ACTIVITY: Write down every entry below once more, exactly.

ENTRIES PROVIDED:
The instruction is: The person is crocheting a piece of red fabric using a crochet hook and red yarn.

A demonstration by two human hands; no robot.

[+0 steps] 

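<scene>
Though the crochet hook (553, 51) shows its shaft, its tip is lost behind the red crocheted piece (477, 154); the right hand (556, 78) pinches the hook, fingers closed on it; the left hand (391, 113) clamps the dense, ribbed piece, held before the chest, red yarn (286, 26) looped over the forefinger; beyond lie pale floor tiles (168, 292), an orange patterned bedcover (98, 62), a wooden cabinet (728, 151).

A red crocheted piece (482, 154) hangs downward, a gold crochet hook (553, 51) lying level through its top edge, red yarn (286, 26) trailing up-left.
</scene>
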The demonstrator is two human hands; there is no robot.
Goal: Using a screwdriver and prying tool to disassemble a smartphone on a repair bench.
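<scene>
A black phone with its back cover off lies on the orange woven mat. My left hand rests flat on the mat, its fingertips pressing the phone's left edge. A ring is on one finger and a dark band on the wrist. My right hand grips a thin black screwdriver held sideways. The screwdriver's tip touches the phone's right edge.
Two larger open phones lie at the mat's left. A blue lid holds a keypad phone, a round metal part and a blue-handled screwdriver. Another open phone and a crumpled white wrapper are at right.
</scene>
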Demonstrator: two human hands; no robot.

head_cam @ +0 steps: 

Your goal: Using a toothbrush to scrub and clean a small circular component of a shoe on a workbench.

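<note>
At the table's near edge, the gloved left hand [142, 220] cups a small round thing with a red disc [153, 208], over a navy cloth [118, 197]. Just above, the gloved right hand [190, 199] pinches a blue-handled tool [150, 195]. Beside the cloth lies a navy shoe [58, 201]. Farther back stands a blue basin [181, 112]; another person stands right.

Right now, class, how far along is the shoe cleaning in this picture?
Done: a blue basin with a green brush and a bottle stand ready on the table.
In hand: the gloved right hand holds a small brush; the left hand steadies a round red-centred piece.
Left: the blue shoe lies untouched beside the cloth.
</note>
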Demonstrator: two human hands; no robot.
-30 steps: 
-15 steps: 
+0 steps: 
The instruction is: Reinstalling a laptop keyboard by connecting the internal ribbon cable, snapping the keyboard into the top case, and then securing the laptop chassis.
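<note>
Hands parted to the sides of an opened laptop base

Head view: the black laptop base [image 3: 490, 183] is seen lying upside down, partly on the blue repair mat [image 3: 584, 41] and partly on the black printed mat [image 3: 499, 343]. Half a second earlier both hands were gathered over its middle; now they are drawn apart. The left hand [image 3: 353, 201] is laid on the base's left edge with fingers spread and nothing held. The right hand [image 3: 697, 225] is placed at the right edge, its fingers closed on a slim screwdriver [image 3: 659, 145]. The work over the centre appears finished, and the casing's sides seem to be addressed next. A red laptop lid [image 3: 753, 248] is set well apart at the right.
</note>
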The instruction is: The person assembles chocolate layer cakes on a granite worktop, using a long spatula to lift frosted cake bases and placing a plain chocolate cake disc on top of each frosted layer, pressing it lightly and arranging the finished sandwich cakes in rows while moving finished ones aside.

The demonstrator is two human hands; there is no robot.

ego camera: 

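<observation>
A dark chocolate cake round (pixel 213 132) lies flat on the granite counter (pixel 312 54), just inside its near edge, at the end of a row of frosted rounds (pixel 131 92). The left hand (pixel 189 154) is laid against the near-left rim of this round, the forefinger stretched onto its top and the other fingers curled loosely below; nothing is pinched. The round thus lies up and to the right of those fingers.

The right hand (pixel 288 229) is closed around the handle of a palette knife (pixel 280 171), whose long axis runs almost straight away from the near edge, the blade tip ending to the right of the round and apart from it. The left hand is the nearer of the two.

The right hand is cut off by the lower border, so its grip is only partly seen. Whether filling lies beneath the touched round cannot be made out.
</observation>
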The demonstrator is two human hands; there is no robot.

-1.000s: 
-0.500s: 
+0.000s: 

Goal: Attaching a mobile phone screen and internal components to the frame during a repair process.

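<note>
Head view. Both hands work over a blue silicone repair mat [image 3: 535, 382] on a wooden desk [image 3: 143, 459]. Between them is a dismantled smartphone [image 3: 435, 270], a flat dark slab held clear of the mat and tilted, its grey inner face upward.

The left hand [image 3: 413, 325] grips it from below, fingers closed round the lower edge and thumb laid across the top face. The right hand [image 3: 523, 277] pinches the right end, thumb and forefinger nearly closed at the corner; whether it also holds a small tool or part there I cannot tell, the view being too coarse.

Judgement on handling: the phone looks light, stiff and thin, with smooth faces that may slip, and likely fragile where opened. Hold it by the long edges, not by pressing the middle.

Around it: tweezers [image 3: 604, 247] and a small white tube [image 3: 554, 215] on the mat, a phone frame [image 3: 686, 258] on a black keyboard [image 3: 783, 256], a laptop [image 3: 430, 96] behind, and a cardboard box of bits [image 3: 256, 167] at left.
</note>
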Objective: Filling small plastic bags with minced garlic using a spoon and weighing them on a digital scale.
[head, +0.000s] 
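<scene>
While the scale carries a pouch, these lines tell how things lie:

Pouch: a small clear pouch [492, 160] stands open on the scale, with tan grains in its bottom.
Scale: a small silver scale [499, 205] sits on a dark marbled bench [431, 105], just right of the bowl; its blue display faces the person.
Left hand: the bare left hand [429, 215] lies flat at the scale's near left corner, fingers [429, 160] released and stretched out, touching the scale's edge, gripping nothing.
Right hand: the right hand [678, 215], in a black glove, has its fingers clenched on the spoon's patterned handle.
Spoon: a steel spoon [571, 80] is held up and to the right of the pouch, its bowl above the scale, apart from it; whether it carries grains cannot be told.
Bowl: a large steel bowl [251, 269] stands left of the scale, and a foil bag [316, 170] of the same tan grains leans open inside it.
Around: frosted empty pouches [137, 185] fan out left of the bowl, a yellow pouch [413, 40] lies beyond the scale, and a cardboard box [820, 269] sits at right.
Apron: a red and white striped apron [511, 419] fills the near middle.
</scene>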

EXPECTED OUTPUT:
The instruction is: The person is crocheting a piece of red fabric using a crochet hook and red yarn.

A demonstration by two human hands; no robot.

[+0 steps] 

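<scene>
Though the crochet hook (553, 51) shows its shaft, its tip is lost behind the red crocheted piece (477, 154); the right hand (556, 78) pinches the hook, fingers closed on it; the left hand (391, 113) clamps the dense, ribbed piece, held before the chest, red yarn (286, 26) looped over the forefinger; beyond lie pale floor tiles (168, 292), an orange patterned bedcover (98, 62), a wooden cabinet (728, 151).

A red crocheted piece (482, 154) hangs downward, a gold crochet hook (553, 51) lying level through its top edge, red yarn (286, 26) trailing up-left.
</scene>
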The demonstrator is two human hands; there is no robot.
Goal: Using a screwdriver and prying tool to disassemble a smartphone on a repair bench.
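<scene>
A black phone with its back cover off lies on the orange woven mat. My left hand rests flat on the mat, its fingertips pressing the phone's left edge. A ring is on one finger and a dark band on the wrist. My right hand grips a thin black screwdriver held sideways. The screwdriver's tip touches the phone's right edge.
Two larger open phones lie at the mat's left. A blue lid holds a keypad phone, a round metal part and a blue-handled screwdriver. Another open phone and a crumpled white wrapper are at right.
</scene>
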Demonstrator: two human hands; no robot.

head_cam @ +0 steps: 

Your goal: Using a toothbrush to scrub and clean a small circular component of a shoe on a workbench.

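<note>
At the table's near edge, the gloved left hand [142, 220] cups a small round thing with a red disc [153, 208], over a navy cloth [118, 197]. Just above, the gloved right hand [190, 199] pinches a blue-handled tool [150, 195]. Beside the cloth lies a navy shoe [58, 201]. Farther back stands a blue basin [181, 112]; another person stands right.

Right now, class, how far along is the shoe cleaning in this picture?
Done: a blue basin with a green brush and a bottle stand ready on the table.
In hand: the gloved right hand holds a small brush; the left hand steadies a round red-centred piece.
Left: the blue shoe lies untouched beside the cloth.
</note>
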Demonstrator: two human hands; no robot.
-30 steps: 
-15 steps: 
+0 steps: 
The instruction is: Reinstalling a laptop keyboard by connecting the internal ribbon cable, snapping the keyboard into the top case, and then securing the laptop chassis.
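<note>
Hands parted to the sides of an opened laptop base

Head view: the black laptop base [image 3: 490, 183] is seen lying upside down, partly on the blue repair mat [image 3: 584, 41] and partly on the black printed mat [image 3: 499, 343]. Half a second earlier both hands were gathered over its middle; now they are drawn apart. The left hand [image 3: 353, 201] is laid on the base's left edge with fingers spread and nothing held. The right hand [image 3: 697, 225] is placed at the right edge, its fingers closed on a slim screwdriver [image 3: 659, 145]. The work over the centre appears finished, and the casing's sides seem to be addressed next. A red laptop lid [image 3: 753, 248] is set well apart at the right.
</note>
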The instruction is: The person assembles chocolate layer cakes on a granite worktop, using a long spatula to lift frosted cake bases and placing a plain chocolate cake disc on top of each frosted layer, pressing it lightly and arranging the finished sandwich cakes in rows while moving finished ones aside.

The demonstrator is two human hands; there is no robot.

ego camera: 

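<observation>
A dark chocolate cake round (pixel 213 132) lies flat on the granite counter (pixel 312 54), just inside its near edge, at the end of a row of frosted rounds (pixel 131 92). The left hand (pixel 189 154) is laid against the near-left rim of this round, the forefinger stretched onto its top and the other fingers curled loosely below; nothing is pinched. The round thus lies up and to the right of those fingers.

The right hand (pixel 288 229) is closed around the handle of a palette knife (pixel 280 171), whose long axis runs almost straight away from the near edge, the blade tip ending to the right of the round and apart from it. The left hand is the nearer of the two.

The right hand is cut off by the lower border, so its grip is only partly seen. Whether filling lies beneath the touched round cannot be made out.
</observation>
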The demonstrator is two human hands; there is no robot.

-1.000s: 
-0.500s: 
+0.000s: 

Goal: Attaching a mobile phone screen and internal components to the frame during a repair process.

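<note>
Head view. Both hands work over a blue silicone repair mat [image 3: 535, 382] on a wooden desk [image 3: 143, 459]. Between them is a dismantled smartphone [image 3: 435, 270], a flat dark slab held clear of the mat and tilted, its grey inner face upward.

The left hand [image 3: 413, 325] grips it from below, fingers closed round the lower edge and thumb laid across the top face. The right hand [image 3: 523, 277] pinches the right end, thumb and forefinger nearly closed at the corner; whether it also holds a small tool or part there I cannot tell, the view being too coarse.

Judgement on handling: the phone looks light, stiff and thin, with smooth faces that may slip, and likely fragile where opened. Hold it by the long edges, not by pressing the middle.

Around it: tweezers [image 3: 604, 247] and a small white tube [image 3: 554, 215] on the mat, a phone frame [image 3: 686, 258] on a black keyboard [image 3: 783, 256], a laptop [image 3: 430, 96] behind, and a cardboard box of bits [image 3: 256, 167] at left.
</note>
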Objective: Filling small plastic bags with minced garlic using a spoon and weighing them on a digital scale.
[head, +0.000s] 
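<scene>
While the scale carries a pouch, these lines tell how things lie:

Pouch: a small clear pouch [492, 160] stands open on the scale, with tan grains in its bottom.
Scale: a small silver scale [499, 205] sits on a dark marbled bench [431, 105], just right of the bowl; its blue display faces the person.
Left hand: the bare left hand [429, 215] lies flat at the scale's near left corner, fingers [429, 160] released and stretched out, touching the scale's edge, gripping nothing.
Right hand: the right hand [678, 215], in a black glove, has its fingers clenched on the spoon's patterned handle.
Spoon: a steel spoon [571, 80] is held up and to the right of the pouch, its bowl above the scale, apart from it; whether it carries grains cannot be told.
Bowl: a large steel bowl [251, 269] stands left of the scale, and a foil bag [316, 170] of the same tan grains leans open inside it.
Around: frosted empty pouches [137, 185] fan out left of the bowl, a yellow pouch [413, 40] lies beyond the scale, and a cardboard box [820, 269] sits at right.
Apron: a red and white striped apron [511, 419] fills the near middle.
</scene>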

The required output is now complete.